We conclude that the presumption of appellant’s right to custody of D.M. was overcome by ample evidence. 

3.         Failure to Set Conditions


            Appellant argues that the district court erred as a matter of law when it awarded custody to respondent without setting conditions for appellant to regain custody.  Appellate courts review questions of law de novo.  In re Custody of N.A.K., 649 N.W.2d 166, 174 (Minn. 2002).  Appellant bases this argument on Minn. Stat. § 518.158, subd. 4 (2000).[2]  This subdivision has been problematic:


[I]t is unclear what effect the legislature intended this provision to have because it refers to an order for permanent custody “under this section,” while section 518.158 allows only for temporary ex parte orders.

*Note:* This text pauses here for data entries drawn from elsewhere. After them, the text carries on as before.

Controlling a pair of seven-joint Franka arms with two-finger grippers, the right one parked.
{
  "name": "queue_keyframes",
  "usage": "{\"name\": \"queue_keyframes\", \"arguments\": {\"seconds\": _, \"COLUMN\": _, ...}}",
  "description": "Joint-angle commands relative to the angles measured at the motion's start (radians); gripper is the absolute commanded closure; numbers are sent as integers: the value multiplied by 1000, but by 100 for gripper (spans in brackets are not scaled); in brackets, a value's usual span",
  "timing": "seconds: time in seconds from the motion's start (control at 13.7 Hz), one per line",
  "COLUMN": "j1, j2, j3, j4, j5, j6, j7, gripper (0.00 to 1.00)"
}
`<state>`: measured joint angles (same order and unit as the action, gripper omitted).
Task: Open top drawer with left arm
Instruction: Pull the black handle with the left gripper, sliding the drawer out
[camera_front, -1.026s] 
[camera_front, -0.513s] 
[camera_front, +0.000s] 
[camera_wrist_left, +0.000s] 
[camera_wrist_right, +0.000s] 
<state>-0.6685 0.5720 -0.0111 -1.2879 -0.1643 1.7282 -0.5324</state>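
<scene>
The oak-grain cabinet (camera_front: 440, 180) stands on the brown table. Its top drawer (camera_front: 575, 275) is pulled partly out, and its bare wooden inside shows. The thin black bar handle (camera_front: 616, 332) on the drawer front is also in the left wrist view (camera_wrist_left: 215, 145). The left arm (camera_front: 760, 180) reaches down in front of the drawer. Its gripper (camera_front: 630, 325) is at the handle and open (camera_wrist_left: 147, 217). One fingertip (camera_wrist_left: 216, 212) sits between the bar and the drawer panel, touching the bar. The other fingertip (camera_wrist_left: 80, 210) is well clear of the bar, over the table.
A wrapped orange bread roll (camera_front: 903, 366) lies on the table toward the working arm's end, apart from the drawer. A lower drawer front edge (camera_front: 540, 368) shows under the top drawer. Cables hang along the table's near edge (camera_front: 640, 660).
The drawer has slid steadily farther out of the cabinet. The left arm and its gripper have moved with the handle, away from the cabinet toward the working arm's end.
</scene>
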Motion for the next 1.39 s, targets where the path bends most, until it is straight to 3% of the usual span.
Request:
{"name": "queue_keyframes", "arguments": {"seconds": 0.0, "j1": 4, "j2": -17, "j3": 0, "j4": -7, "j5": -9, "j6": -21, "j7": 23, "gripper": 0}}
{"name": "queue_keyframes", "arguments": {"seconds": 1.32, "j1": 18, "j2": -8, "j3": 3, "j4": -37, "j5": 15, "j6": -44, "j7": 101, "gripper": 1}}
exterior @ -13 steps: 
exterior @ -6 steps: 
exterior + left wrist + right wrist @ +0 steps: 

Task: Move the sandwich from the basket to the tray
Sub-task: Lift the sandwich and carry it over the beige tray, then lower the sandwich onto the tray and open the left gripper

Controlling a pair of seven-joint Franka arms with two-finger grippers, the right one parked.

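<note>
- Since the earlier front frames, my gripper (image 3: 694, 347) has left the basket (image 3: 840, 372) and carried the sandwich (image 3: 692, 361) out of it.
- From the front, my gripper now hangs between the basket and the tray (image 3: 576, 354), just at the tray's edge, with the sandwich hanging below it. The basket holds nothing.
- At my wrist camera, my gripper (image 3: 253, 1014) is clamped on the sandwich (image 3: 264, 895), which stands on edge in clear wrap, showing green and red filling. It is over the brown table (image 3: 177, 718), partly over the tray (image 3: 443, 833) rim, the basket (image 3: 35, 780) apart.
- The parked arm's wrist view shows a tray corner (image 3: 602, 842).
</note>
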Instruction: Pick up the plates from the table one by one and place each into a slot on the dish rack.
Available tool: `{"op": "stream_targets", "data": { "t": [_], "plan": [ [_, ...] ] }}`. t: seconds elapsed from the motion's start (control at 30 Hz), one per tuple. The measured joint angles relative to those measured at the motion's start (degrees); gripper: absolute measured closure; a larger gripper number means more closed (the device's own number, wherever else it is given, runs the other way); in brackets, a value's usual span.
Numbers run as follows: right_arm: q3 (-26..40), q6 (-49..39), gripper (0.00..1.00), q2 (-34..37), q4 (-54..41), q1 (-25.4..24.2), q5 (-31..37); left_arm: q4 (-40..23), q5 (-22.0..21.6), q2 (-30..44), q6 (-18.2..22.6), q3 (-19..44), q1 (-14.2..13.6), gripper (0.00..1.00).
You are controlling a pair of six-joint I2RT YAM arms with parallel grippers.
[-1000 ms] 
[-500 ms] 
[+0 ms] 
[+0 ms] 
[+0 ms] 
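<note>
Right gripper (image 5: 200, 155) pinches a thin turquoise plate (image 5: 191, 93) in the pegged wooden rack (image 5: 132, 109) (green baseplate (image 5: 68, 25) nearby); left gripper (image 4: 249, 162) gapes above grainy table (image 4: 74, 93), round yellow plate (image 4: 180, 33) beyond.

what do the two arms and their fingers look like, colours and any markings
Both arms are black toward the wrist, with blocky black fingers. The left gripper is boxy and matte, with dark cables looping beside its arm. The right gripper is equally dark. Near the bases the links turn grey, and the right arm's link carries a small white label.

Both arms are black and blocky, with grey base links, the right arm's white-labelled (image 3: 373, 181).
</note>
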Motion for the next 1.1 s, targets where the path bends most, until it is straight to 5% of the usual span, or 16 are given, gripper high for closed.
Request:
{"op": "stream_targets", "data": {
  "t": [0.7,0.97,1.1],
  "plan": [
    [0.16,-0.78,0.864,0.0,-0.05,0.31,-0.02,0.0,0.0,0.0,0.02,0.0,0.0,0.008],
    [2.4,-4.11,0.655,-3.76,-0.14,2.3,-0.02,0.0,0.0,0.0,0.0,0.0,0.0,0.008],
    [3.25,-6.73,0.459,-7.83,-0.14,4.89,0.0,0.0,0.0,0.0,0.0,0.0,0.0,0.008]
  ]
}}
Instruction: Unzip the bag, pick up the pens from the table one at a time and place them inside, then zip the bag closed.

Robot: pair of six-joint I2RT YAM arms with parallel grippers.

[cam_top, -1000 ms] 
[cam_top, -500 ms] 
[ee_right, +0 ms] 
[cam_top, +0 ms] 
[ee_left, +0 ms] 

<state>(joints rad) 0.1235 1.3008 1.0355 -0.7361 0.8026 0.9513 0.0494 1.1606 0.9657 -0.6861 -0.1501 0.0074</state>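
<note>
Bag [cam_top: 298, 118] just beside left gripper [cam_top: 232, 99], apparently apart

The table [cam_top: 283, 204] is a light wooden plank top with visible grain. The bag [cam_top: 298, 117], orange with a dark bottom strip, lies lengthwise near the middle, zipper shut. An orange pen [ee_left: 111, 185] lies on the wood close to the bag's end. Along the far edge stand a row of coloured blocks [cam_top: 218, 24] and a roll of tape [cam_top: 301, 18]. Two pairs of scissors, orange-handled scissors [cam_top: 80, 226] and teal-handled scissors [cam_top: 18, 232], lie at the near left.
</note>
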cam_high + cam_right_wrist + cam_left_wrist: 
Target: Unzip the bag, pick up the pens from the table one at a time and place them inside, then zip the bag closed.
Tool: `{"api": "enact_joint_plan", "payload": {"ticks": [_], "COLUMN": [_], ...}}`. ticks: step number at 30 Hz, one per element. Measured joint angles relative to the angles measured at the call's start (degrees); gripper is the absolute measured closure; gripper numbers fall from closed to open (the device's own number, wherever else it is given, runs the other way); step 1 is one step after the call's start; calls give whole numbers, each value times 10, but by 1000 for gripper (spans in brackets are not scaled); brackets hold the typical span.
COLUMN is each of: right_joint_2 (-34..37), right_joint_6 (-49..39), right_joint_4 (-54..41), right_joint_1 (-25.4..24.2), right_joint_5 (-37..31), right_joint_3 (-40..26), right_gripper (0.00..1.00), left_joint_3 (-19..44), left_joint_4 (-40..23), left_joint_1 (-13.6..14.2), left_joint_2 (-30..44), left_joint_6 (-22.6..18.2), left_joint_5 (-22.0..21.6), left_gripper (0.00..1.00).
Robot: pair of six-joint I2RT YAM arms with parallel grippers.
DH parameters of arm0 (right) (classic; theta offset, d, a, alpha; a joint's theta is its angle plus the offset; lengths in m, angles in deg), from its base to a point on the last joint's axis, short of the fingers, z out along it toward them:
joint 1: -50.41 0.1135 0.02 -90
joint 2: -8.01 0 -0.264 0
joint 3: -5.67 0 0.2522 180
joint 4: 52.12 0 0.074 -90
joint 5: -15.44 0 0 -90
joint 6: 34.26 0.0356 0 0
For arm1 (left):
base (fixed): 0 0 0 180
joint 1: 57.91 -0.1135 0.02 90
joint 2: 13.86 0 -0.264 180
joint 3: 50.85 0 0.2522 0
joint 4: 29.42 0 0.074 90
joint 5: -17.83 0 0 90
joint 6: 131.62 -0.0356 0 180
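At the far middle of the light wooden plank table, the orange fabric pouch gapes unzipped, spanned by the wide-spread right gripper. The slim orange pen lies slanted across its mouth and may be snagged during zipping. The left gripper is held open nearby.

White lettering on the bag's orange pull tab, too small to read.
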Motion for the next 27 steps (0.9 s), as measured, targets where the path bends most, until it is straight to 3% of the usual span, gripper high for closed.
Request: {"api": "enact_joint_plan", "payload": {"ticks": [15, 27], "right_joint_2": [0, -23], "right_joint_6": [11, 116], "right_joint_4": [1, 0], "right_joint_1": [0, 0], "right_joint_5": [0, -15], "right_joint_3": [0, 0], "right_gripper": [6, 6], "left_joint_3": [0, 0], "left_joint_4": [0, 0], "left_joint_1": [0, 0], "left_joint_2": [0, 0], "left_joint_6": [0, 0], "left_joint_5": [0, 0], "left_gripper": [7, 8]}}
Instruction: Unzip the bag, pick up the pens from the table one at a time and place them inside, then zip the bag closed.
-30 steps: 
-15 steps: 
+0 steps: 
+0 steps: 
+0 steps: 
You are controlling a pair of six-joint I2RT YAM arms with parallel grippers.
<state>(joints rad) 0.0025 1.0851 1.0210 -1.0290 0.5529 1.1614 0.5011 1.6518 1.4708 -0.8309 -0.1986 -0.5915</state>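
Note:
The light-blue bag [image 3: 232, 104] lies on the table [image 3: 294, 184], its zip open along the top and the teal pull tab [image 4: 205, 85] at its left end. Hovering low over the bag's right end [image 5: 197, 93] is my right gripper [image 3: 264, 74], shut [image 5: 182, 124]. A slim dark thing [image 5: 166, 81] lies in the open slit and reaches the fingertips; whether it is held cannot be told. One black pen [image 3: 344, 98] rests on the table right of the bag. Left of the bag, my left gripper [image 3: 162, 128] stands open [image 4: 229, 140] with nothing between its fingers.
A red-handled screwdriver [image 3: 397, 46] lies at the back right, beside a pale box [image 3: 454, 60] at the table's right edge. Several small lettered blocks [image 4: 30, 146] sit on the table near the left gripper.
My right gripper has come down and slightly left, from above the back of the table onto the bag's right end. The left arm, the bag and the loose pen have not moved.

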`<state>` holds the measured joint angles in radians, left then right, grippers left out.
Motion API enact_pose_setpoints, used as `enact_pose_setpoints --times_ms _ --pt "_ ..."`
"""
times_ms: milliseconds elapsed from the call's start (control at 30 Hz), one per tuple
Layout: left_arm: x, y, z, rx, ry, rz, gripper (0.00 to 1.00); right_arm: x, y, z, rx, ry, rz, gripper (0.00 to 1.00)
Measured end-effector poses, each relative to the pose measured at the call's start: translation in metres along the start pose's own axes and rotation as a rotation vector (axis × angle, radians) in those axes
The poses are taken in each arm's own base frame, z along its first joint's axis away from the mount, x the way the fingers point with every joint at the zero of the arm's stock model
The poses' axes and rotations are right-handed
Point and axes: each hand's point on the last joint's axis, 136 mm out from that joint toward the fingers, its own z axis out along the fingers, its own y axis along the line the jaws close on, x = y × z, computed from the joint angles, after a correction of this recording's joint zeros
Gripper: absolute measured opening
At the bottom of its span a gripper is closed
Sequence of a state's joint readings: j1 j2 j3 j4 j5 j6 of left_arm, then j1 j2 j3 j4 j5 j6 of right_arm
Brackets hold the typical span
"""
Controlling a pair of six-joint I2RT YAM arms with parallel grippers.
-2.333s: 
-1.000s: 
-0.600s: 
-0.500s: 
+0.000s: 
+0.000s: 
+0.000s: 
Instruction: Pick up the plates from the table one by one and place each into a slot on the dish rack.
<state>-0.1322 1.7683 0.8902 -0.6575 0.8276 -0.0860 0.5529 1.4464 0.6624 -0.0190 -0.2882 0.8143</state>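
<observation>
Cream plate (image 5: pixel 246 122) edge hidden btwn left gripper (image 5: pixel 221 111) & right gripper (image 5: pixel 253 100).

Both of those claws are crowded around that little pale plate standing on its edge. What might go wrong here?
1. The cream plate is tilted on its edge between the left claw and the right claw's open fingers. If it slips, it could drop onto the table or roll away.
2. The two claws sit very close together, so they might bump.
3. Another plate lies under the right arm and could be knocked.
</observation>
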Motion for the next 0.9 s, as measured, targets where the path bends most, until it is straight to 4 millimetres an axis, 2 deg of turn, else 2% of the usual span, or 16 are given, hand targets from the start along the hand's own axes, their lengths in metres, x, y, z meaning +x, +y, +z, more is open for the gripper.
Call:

Ramirez v. Ramirez, 630 N.W.2d 463, 467 (Minn. App. 2001).  Ramirez holds that, when permanent custody is granted to a nonparent in a proceeding under Minn. Stat. § 518.156, the court need not set conditions for a parent to meet to acquire custody.

Appellant argues that the district court was obliged to set conditions because this proceeding was conducted exclusively under Minn. Stat. § 518.158, but the record twice refutes that argument.  First, in its conclusions of law, the district court mentioned only one statute: “Minn. Stat. § 518.156 allows a non-parent to petition for custody of a child.” Second, the district court ordered appellant to provide the identity of D.M.’s putative father “so that written notice may be served upon him pursuant to Minn. Stat. § 518.156, subd. 2.”  It is reasonable to infer that the district court awarded respondent custody under Minn. Stat.§ 518.156.  Accordingly, we conclude that the district court was not required to set conditions for appellant to acquire custody, and its failure to do so was immaterial.


[1] We do not address whether D.M.’s fear is objectively reasonable; whether the fear repeatedly expressed by a seven-year-old child is reasonable or not, it must be acknowledged.

[2] Minn. Stat. § 518.158 (2000) has been repealed.  2002 Minn. Laws ch. 304 § 12.